### Work instructions
Each line in the data must be reproduced as written, except for any picture.

### Given material
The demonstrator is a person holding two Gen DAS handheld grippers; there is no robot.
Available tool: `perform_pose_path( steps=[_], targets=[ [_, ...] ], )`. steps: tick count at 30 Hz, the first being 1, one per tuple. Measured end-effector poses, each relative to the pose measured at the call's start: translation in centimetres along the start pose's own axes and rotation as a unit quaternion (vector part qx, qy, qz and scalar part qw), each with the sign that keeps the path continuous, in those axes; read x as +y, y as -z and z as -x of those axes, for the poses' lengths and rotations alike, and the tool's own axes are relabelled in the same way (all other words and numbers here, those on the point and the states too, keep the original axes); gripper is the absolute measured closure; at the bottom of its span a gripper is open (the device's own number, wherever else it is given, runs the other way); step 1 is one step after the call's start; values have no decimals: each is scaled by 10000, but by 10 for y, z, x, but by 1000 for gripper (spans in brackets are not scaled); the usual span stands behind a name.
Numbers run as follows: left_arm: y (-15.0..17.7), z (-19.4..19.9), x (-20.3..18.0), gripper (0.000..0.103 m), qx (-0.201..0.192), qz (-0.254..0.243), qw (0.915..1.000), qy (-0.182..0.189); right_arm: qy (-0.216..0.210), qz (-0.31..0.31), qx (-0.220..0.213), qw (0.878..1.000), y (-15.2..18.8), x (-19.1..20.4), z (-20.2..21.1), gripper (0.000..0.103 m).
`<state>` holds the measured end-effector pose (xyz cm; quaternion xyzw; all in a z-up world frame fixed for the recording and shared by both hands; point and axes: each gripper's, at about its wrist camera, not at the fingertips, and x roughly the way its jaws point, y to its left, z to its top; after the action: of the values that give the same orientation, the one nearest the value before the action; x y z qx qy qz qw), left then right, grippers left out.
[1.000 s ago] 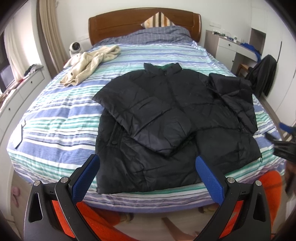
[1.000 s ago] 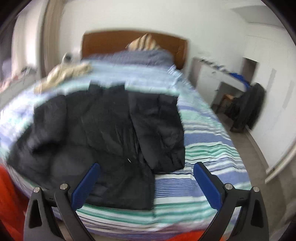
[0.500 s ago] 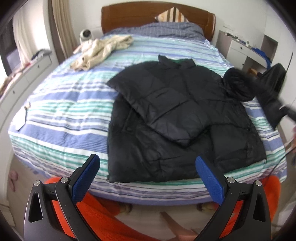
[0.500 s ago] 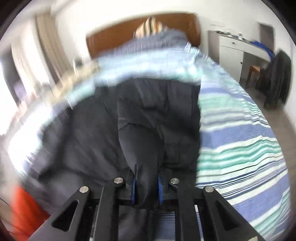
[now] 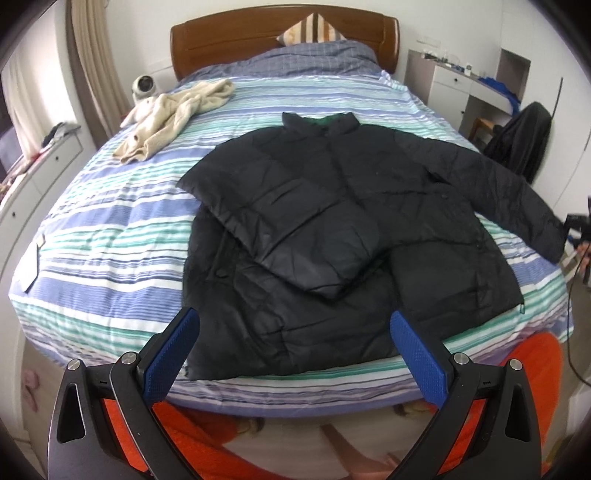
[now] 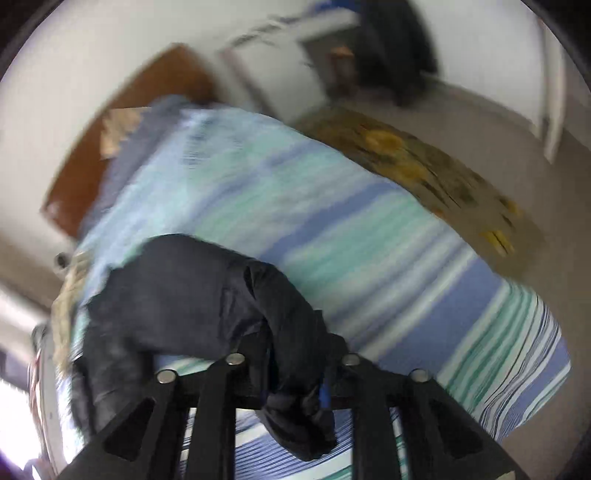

### Response area
The demonstrator is a person holding two Gen DAS handheld grippers; there is no robot.
Available tool: `perform_pose_path( steps=[_], targets=[ [_, ...] ], )`. steps: tick count at 30 Hz, the first being 1, one per tuple. Measured end-effector poses, each relative to the pose measured at the call's start: translation in centimetres along the start pose's own axes and rotation as a unit quaternion (vector part qx, qy, qz and scalar part qw), each with the sign that keeps the path continuous, in those axes; read x as +y, y as -z and z as -x of those axes, for the poses' lengths and rotations alike, and the tool's own axes are relabelled in the same way (all other words and numbers here, those on the point and the states too, keep the original axes); gripper is the absolute measured closure; at the bottom of its span a gripper is open (the device's own number, wherever else it is given, runs the other way); step 1 is one step after the call's start; values have no decimals: each is scaled by 10000, but by 10 for y, z, x, but by 1000 for gripper (spans in brackets are not scaled); the usual span stands behind a name.
Numbers run as follows: left_arm: y (-15.0..17.7), z (-19.4..19.9), x (-20.3..18.0), gripper (0.000..0.103 m), qx (-0.201..0.192), qz (-0.254..0.243), qw (0.915..1.000), qy (-0.182..0.189); right_arm: qy (-0.216..0.210), qz (-0.31..0.31), qx (-0.220..0.213), qw (0.878..1.000), y (-15.2..18.8), x (-19.1..20.4), z (-20.2..21.1), gripper (0.000..0.103 m).
`<state>` holds the measured end-effector pose (xyz cm; quaternion xyzw; all in a z-up world frame fixed for the recording and shared by both hands; point and axes: each gripper's, at about its wrist camera, not at the fingertips, and x roughly the way its jaws point, y to its left, z to its top; after the action: of the values that give the same orientation, the one nearest the value before the action; x y z qx qy qz qw), left then right, grippers left out.
[1.000 s ago] 
[1.000 s ago] 
[0.500 s ago] 
[0.500 s ago] 
[now] 
[now] 

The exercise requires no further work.